— Problem requirements —
Return the records that follow unaltered. Omit every picture.

— Supplied data —
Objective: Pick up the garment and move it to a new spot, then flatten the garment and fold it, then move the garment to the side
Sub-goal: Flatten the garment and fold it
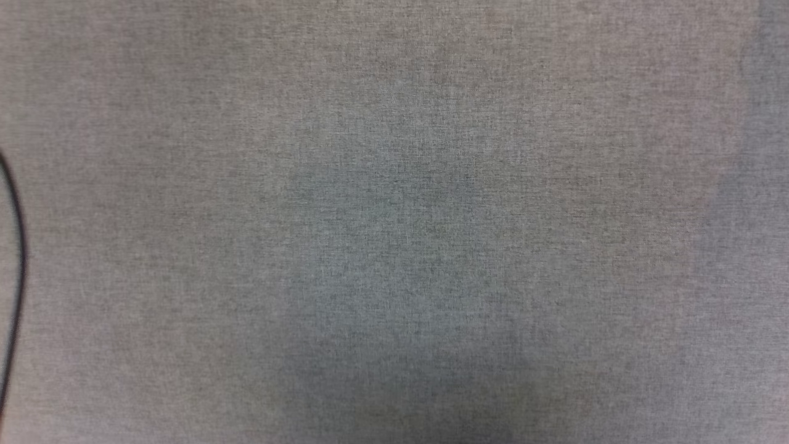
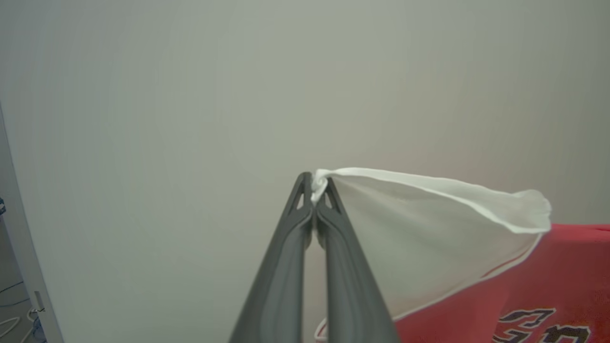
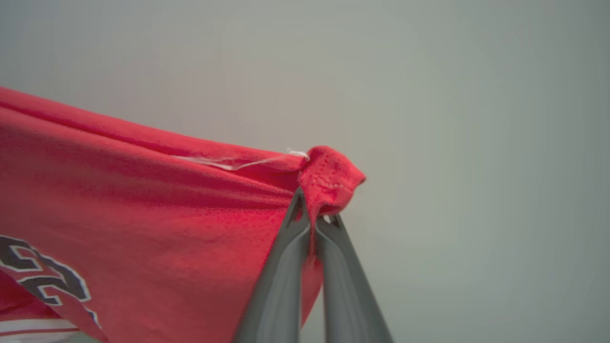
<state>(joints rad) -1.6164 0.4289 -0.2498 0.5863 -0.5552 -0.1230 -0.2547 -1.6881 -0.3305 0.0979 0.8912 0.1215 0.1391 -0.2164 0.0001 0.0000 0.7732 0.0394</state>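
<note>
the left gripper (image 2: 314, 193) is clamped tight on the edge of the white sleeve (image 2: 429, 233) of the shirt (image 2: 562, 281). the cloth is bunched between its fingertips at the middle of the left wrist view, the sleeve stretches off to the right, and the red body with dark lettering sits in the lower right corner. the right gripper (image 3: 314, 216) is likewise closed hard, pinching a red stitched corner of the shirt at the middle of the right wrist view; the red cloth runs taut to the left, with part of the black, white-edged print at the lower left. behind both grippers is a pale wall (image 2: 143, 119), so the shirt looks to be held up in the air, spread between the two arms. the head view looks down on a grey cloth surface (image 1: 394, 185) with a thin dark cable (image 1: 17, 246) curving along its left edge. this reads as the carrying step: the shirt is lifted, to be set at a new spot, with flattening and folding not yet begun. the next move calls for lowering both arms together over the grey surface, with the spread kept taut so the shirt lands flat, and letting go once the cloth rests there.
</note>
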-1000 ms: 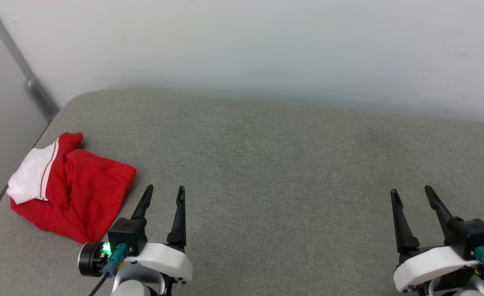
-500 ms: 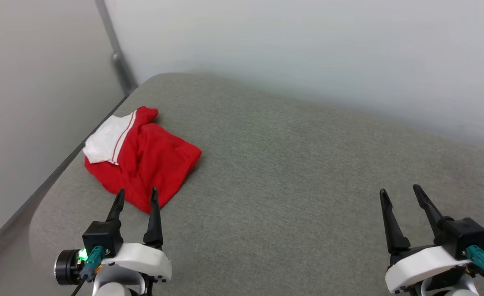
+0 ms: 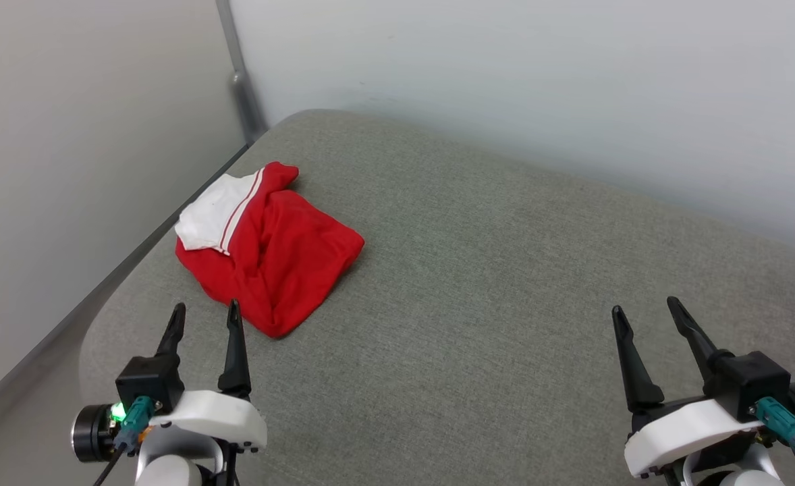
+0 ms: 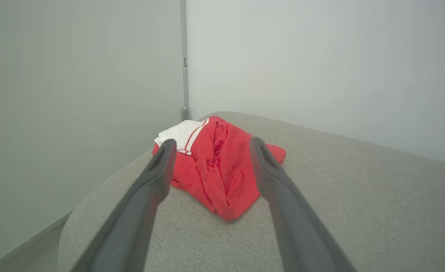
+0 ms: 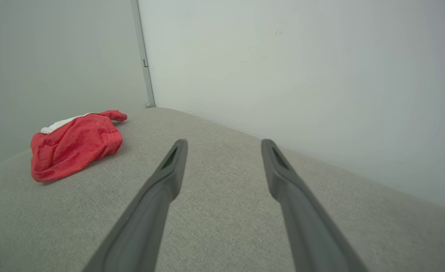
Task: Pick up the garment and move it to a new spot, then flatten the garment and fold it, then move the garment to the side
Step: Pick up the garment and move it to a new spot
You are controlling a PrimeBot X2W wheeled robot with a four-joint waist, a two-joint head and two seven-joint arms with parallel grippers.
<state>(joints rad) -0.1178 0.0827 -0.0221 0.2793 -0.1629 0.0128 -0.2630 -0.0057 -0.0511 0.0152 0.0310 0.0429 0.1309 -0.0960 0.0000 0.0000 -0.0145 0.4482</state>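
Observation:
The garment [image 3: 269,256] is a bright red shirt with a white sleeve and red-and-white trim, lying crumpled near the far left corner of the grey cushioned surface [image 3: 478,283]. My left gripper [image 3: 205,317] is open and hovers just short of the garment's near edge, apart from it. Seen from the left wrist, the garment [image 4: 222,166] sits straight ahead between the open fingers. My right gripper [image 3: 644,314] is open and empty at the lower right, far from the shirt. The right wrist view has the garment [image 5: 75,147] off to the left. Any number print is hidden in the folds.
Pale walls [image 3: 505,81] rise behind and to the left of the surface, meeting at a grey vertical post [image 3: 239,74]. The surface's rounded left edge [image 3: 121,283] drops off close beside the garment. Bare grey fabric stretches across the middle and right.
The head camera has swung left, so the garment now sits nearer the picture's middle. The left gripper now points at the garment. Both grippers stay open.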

— Your solution —
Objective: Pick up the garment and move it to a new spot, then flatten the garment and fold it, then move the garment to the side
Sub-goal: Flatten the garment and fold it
<state>(joints rad) -1.6164 0.4289 -0.2498 0.5863 -0.5552 -0.1230 -0.2547 -1.6881 -0.3305 0.0979 0.8912 0.1215 0.1391 -0.2164 0.0001 0.0000 0.7732 0.0394</state>
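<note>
the left gripper (image 2: 314, 193) is clamped tight on the edge of the white sleeve (image 2: 429, 233) of the shirt (image 2: 562, 281). the cloth is bunched between its fingertips at the middle of the left wrist view, the sleeve stretches off to the right, and the red body with dark lettering sits in the lower right corner. the right gripper (image 3: 314, 216) is likewise closed hard, pinching a red stitched corner of the shirt at the middle of the right wrist view; the red cloth runs taut to the left, with part of the black, white-edged print at the lower left. behind both grippers is a pale wall (image 2: 143, 119), so the shirt looks to be held up in the air, spread between the two arms. the head view looks down on a grey cloth surface (image 1: 394, 185) with a thin dark cable (image 1: 17, 246) curving along its left edge. this reads as the carrying step: the shirt is lifted, to be set at a new spot, with flattening and folding not yet begun. the next move calls for lowering both arms together over the grey surface, with the spread kept taut so the shirt lands flat, and letting go once the cloth rests there.
</note>
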-1000 ms: 
-500 ms: 
+0 ms: 
+0 ms: 
+0 ms: 
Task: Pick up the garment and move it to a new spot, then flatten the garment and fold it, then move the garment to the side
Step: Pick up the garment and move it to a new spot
You are controlling a PrimeBot X2W wheeled robot with a four-joint waist, a two-joint head and two seven-joint arms with parallel grippers.
<state>(joints rad) -0.1178 0.0827 -0.0221 0.2793 -0.1629 0.0128 -0.2630 -0.0057 -0.0511 0.0152 0.0310 0.0429 0.1309 -0.0960 0.0000 0.0000 -0.0145 0.4482</state>
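Observation:
The garment [image 3: 269,256] is a bright red shirt with a white sleeve and red-and-white trim, lying crumpled near the far left corner of the grey cushioned surface [image 3: 478,283]. My left gripper [image 3: 205,317] is open and hovers just short of the garment's near edge, apart from it. Seen from the left wrist, the garment [image 4: 222,166] sits straight ahead between the open fingers. My right gripper [image 3: 644,314] is open and empty at the lower right, far from the shirt. The right wrist view has the garment [image 5: 75,147] off to the left. Any number print is hidden in the folds.
Pale walls [image 3: 505,81] rise behind and to the left of the surface, meeting at a grey vertical post [image 3: 239,74]. The surface's rounded left edge [image 3: 121,283] drops off close beside the garment. Bare grey fabric stretches across the middle and right.
The head camera has swung left, so the garment now sits nearer the picture's middle. The left gripper now points at the garment. Both grippers stay open.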

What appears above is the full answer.